| ACTION ITEM |
Repeat all the data word for word.

| EXTRACTED MATERIAL |
= = = = = = =
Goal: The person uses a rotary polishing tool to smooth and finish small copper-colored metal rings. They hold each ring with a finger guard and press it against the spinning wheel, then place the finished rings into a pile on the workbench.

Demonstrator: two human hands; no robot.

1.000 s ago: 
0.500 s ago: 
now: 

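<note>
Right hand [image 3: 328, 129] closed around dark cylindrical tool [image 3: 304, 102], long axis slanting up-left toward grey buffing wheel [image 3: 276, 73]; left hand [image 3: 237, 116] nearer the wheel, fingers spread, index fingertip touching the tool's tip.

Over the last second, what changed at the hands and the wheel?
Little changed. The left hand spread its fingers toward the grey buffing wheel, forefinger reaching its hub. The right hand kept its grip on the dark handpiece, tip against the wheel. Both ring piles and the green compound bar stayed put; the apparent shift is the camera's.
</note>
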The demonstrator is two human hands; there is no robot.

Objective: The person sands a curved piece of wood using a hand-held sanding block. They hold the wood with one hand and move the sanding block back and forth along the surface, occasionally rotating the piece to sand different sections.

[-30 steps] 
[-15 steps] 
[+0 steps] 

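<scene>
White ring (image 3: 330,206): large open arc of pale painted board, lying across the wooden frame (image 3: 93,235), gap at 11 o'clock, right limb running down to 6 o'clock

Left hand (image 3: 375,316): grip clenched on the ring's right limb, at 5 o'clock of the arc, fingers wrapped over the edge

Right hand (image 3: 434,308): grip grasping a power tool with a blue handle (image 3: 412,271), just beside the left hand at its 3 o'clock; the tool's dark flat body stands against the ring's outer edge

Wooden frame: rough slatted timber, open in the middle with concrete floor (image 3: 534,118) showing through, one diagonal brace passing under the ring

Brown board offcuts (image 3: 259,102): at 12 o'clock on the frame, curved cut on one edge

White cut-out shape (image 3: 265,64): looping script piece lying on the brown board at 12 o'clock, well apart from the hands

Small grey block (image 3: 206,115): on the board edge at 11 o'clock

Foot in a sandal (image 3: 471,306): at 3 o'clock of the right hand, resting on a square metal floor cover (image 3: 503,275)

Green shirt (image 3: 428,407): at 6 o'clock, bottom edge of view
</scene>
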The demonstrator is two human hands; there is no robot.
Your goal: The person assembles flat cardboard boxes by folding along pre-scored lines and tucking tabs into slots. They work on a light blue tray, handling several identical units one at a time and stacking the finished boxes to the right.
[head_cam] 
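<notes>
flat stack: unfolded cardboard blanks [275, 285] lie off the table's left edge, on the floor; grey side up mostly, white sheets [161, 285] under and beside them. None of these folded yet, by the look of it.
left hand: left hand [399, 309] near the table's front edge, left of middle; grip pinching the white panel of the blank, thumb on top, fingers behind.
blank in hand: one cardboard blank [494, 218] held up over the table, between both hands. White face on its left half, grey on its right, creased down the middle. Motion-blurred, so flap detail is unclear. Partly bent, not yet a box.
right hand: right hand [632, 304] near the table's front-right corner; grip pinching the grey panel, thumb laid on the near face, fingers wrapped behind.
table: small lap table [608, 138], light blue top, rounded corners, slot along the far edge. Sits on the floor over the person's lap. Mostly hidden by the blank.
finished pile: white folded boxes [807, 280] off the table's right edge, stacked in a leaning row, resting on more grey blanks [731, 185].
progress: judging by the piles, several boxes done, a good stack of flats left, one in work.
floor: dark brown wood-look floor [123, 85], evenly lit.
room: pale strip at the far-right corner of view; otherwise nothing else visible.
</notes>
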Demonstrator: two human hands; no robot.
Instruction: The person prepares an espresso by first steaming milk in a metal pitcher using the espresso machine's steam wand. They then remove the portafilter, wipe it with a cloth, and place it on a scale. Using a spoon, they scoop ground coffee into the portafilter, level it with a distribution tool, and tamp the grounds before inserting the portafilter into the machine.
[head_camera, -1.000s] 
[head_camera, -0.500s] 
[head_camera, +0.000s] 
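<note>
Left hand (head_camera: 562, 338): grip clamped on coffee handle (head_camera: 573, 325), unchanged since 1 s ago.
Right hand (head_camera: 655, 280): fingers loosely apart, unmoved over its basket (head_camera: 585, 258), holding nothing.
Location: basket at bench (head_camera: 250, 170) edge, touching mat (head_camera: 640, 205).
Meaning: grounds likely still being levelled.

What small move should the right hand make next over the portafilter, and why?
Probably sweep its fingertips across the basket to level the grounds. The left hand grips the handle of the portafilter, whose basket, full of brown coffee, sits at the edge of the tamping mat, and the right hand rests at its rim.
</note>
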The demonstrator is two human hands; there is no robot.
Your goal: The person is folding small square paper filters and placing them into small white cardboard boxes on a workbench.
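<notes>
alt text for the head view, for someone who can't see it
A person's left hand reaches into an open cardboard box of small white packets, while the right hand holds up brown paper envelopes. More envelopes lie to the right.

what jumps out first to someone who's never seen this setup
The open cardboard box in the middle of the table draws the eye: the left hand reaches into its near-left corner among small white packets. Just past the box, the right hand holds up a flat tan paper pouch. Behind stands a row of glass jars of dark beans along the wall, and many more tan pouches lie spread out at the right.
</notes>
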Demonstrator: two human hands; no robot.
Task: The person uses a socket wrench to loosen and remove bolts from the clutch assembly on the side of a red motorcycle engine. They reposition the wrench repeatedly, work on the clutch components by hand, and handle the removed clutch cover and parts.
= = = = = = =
| SOLUTION TO THIS TASK |
Goal: The person uses a rotary polishing tool to smooth and finish small copper-colored metal rings. They hold each ring with a finger guard and press it against the spinning wheel, then place the finished rings into a pile on the workbench.

Demonstrator: two human hands; no robot.

1.000 s ago: 
0.500 s ago: 
now: 

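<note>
Right hand [image 3: 328, 129] closed around dark cylindrical tool [image 3: 304, 102], long axis slanting up-left toward grey buffing wheel [image 3: 276, 73]; left hand [image 3: 237, 116] nearer the wheel, fingers spread, index fingertip touching the tool's tip.

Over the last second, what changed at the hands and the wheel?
Little changed. The left hand spread its fingers toward the grey buffing wheel, forefinger reaching its hub. The right hand kept its grip on the dark handpiece, tip against the wheel. Both ring piles and the green compound bar stayed put; the apparent shift is the camera's.
</note>
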The demonstrator is two human hands; there is no robot.

Objective: The person sands a curved piece of wood using a hand-held sanding block. They hold the wood with one hand and move the sanding block back and forth along the surface, occasionally rotating the piece to sand different sections.

[-30 steps] 
[-15 steps] 
[+0 steps] 

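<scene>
White ring (image 3: 330,206): large open arc of pale painted board, lying across the wooden frame (image 3: 93,235), gap at 11 o'clock, right limb running down to 6 o'clock

Left hand (image 3: 375,316): grip clenched on the ring's right limb, at 5 o'clock of the arc, fingers wrapped over the edge

Right hand (image 3: 434,308): grip grasping a power tool with a blue handle (image 3: 412,271), just beside the left hand at its 3 o'clock; the tool's dark flat body stands against the ring's outer edge

Wooden frame: rough slatted timber, open in the middle with concrete floor (image 3: 534,118) showing through, one diagonal brace passing under the ring

Brown board offcuts (image 3: 259,102): at 12 o'clock on the frame, curved cut on one edge

White cut-out shape (image 3: 265,64): looping script piece lying on the brown board at 12 o'clock, well apart from the hands

Small grey block (image 3: 206,115): on the board edge at 11 o'clock

Foot in a sandal (image 3: 471,306): at 3 o'clock of the right hand, resting on a square metal floor cover (image 3: 503,275)

Green shirt (image 3: 428,407): at 6 o'clock, bottom edge of view
</scene>
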The demonstrator is two human hands; there is no robot.
Your goal: The person assembles flat cardboard boxes by folding along pre-scored lines and tucking tabs into slots. They work on a light blue tray, handling several identical units one at a time and stacking the finished boxes to the right.
[head_cam] 
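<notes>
flat stack: unfolded cardboard blanks [275, 285] lie off the table's left edge, on the floor; grey side up mostly, white sheets [161, 285] under and beside them. None of these folded yet, by the look of it.
left hand: left hand [399, 309] near the table's front edge, left of middle; grip pinching the white panel of the blank, thumb on top, fingers behind.
blank in hand: one cardboard blank [494, 218] held up over the table, between both hands. White face on its left half, grey on its right, creased down the middle. Motion-blurred, so flap detail is unclear. Partly bent, not yet a box.
right hand: right hand [632, 304] near the table's front-right corner; grip pinching the grey panel, thumb laid on the near face, fingers wrapped behind.
table: small lap table [608, 138], light blue top, rounded corners, slot along the far edge. Sits on the floor over the person's lap. Mostly hidden by the blank.
finished pile: white folded boxes [807, 280] off the table's right edge, stacked in a leaning row, resting on more grey blanks [731, 185].
progress: judging by the piles, several boxes done, a good stack of flats left, one in work.
floor: dark brown wood-look floor [123, 85], evenly lit.
room: pale strip at the far-right corner of view; otherwise nothing else visible.
</notes>
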Demonstrator: two human hands; no robot.
Instruction: The person prepares an espresso by first steaming milk in a metal pitcher using the espresso machine's steam wand. They then remove the portafilter, wipe it with a cloth, and place it on a scale. Using a spoon, they scoop ground coffee into the portafilter, level it with a distribution tool, and tamp the grounds before inserting the portafilter into the machine.
[head_camera, -1.000s] 
[head_camera, -0.500s] 
[head_camera, +0.000s] 
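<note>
Left hand (head_camera: 562, 338): grip clamped on coffee handle (head_camera: 573, 325), unchanged since 1 s ago.
Right hand (head_camera: 655, 280): fingers loosely apart, unmoved over its basket (head_camera: 585, 258), holding nothing.
Location: basket at bench (head_camera: 250, 170) edge, touching mat (head_camera: 640, 205).
Meaning: grounds likely still being levelled.

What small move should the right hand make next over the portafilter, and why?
Probably sweep its fingertips across the basket to level the grounds. The left hand grips the handle of the portafilter, whose basket, full of brown coffee, sits at the edge of the tamping mat, and the right hand rests at its rim.
</note>
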The demonstrator is two human hands; there is no robot.
Your goal: The person is folding small square paper filters and placing them into small white cardboard boxes on a workbench.
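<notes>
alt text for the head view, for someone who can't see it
A person's left hand reaches into an open cardboard box of small white packets, while the right hand holds up brown paper envelopes. More envelopes lie to the right.

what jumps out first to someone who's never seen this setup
The open cardboard box in the middle of the table draws the eye: the left hand reaches into its near-left corner among small white packets. Just past the box, the right hand holds up a flat tan paper pouch. Behind stands a row of glass jars of dark beans along the wall, and many more tan pouches lie spread out at the right.
</notes>
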Demonstrator: two human hands; no robot.
Task: The person uses a socket wrench to loosen and remove bolts from the clutch assembly on the side of a red motorcycle engine. They reposition the wrench repeatedly, work on the clutch components by hand, and handle the removed clutch cover and parts.

This exercise has nothing further to it.